Activity: The listing below must be duplicated in full, with nothing altered.

Collected data:
------------------------------------------------------------

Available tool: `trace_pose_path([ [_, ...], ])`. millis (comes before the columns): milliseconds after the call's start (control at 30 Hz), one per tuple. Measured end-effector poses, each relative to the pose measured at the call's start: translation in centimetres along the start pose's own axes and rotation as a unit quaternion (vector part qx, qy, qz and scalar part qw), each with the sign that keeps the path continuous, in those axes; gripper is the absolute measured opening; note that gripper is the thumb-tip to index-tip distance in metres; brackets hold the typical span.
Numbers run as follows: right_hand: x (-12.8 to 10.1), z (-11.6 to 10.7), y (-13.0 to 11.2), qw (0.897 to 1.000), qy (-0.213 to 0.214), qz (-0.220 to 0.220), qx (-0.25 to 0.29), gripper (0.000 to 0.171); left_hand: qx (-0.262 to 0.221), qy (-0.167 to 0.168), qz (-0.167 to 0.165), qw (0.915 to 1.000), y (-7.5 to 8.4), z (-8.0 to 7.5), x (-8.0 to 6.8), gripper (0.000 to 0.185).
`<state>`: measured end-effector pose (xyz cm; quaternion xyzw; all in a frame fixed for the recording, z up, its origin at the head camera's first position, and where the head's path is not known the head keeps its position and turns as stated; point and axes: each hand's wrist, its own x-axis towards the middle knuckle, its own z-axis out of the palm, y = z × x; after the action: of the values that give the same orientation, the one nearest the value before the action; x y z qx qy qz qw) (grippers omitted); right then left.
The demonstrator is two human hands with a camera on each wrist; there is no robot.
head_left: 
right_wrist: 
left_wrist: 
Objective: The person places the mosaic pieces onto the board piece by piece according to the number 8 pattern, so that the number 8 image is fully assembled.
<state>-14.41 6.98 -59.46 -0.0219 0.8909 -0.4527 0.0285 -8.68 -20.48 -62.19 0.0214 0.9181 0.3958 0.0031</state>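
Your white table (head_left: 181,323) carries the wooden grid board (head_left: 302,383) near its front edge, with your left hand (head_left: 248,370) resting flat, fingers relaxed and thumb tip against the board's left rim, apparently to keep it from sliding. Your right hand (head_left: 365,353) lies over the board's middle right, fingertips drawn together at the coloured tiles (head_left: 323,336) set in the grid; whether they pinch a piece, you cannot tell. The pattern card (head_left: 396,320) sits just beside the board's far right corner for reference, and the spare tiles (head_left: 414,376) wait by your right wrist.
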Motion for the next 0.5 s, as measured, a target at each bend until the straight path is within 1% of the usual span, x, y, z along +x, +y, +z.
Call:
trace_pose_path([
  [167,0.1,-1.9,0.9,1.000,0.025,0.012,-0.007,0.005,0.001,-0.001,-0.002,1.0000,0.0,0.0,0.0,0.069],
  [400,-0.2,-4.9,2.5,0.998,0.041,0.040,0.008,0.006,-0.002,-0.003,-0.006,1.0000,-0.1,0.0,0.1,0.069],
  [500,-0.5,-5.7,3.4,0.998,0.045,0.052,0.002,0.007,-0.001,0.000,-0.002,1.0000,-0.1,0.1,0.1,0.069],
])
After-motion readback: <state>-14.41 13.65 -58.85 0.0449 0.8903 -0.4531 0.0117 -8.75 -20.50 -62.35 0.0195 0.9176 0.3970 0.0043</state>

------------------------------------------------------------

Answer area:
Available tool: `trace_pose_path([ [_, ...], ])`. millis (comes before the columns): milliseconds after the call's start (control at 30 Hz), one per tuple. Measured end-effector poses, each relative to the pose measured at the call's start: translation in centimetres along the start pose's own axes and rotation as a unit quaternion (vector part qx, qy, qz and scalar part qw), each with the sign that keeps the path continuous, in those axes; gripper is the absolute measured opening; note that gripper is the thumb-tip to index-tip distance in metres; brackets hold the typical span.
Numbers run as follows: right_hand: x (-12.8 to 10.1), z (-11.6 to 10.7), y (-13.0 to 11.2), qw (0.897 to 1.000), qy (-0.213 to 0.214), qz (-0.220 to 0.220), qx (-0.25 to 0.29), gripper (0.000 to 0.171); left_hand: qx (-0.262 to 0.221), qy (-0.167 to 0.168), qz (-0.167 to 0.165), qw (0.915 to 1.000), y (-7.5 to 8.4), z (-8.0 to 7.5), x (-8.0 to 6.8), gripper (0.000 to 0.185).
`<state>`: measured end-effector pose (xyz cm; quaternion xyzw; all in a frame fixed for the recording, z up, its origin at the head camera's first position, and where the head's path is not known the head keeps its position and turns as stated; point and axes: each hand's wrist, its own x-axis towards the middle knuckle, its own z-axis out of the palm, y = z × x; after the action: of the values that give the same orientation, the one nearest the value before the action; x y z qx qy qz qw) (grippers omitted); right then left.
The demonstrator is two human hands with a camera on each wrist; there is no robot.
head_left: 
right_wrist: 
left_wrist: 
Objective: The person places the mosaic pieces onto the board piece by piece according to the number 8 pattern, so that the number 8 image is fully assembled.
<state>-14.41 6.98 -59.46 -0.0219 0.8909 -0.4527 0.0285 -8.68 -20.48 -62.19 0.0214 0.9181 0.3958 0.0031</state>
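Your white table (head_left: 181,323) carries the wooden grid board (head_left: 302,383) near its front edge, with your left hand (head_left: 248,370) resting flat, fingers relaxed and thumb tip against the board's left rim, apparently to keep it from sliding. Your right hand (head_left: 365,353) lies over the board's middle right, fingertips drawn together at the coloured tiles (head_left: 323,336) set in the grid; whether they pinch a piece, you cannot tell. The pattern card (head_left: 396,320) sits just beside the board's far right corner for reference, and the spare tiles (head_left: 414,376) wait by your right wrist.
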Motion for the next 0.5 s, as measured, a target at each bend until the straight path is within 1% of the usual span, x, y, z along +x, +y, +z.
Call:
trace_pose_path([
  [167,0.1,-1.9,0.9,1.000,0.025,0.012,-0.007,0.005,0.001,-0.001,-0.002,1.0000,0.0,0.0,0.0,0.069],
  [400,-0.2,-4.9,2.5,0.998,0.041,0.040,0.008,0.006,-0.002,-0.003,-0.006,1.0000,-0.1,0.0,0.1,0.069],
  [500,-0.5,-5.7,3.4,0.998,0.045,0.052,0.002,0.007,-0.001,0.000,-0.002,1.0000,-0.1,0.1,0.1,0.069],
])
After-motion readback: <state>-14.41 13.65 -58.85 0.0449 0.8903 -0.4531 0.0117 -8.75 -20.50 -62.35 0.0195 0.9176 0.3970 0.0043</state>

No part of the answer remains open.